***** Supplied material *****

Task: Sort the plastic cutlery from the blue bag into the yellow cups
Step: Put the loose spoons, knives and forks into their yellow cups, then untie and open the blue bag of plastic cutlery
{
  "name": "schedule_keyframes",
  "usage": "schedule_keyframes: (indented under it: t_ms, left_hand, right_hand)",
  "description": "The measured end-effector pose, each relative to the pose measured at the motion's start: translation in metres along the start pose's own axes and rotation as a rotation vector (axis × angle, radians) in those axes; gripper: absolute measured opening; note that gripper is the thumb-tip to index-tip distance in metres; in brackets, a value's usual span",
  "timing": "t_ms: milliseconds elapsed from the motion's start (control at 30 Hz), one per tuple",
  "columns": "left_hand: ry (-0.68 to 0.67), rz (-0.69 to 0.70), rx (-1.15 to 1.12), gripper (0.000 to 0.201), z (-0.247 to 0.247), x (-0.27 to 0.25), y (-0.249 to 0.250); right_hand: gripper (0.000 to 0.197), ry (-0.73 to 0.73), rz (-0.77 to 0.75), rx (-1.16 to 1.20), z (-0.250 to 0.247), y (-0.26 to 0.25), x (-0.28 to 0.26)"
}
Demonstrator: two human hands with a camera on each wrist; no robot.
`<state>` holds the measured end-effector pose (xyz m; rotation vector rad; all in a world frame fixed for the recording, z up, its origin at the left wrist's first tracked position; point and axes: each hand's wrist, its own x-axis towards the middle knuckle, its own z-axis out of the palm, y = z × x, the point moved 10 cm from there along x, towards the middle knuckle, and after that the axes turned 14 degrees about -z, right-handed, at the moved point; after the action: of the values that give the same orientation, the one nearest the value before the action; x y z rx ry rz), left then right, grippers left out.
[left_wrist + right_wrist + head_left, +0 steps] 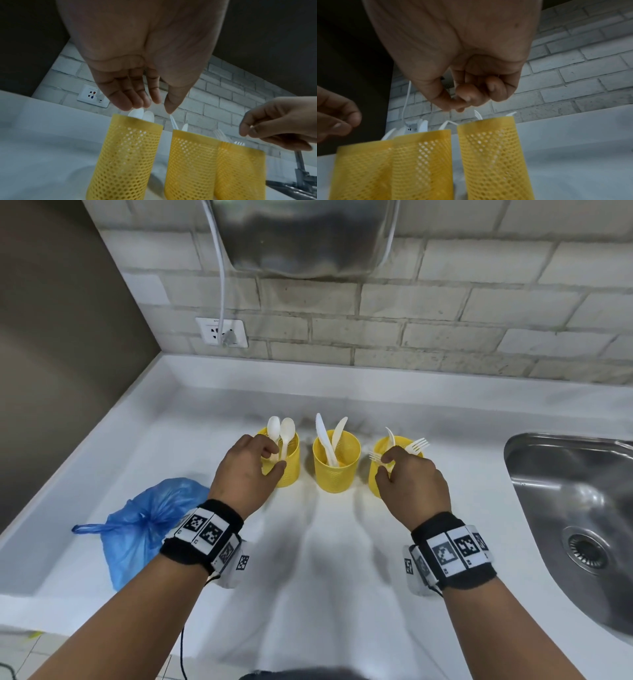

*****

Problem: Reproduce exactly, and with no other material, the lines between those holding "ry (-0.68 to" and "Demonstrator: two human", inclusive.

Written answer:
  "columns": "left_hand: ry (-0.68 to 0.67), rz (-0.69 to 0.70), rx (-1.15 to 1.12), gripper (0.000 to 0.201), z (-0.247 to 0.247), x (-0.27 to 0.25), y (-0.249 to 0.250); right_hand: gripper (0.000 to 0.197), ry (-0.73 to 0.73), rz (-0.77 to 0.75), rx (-1.16 to 1.20), z (-0.250 to 0.247), y (-0.26 to 0.25), x (-0.28 to 0.26)"
}
Demonstrator: two human hands with a camera on each wrist; no robot.

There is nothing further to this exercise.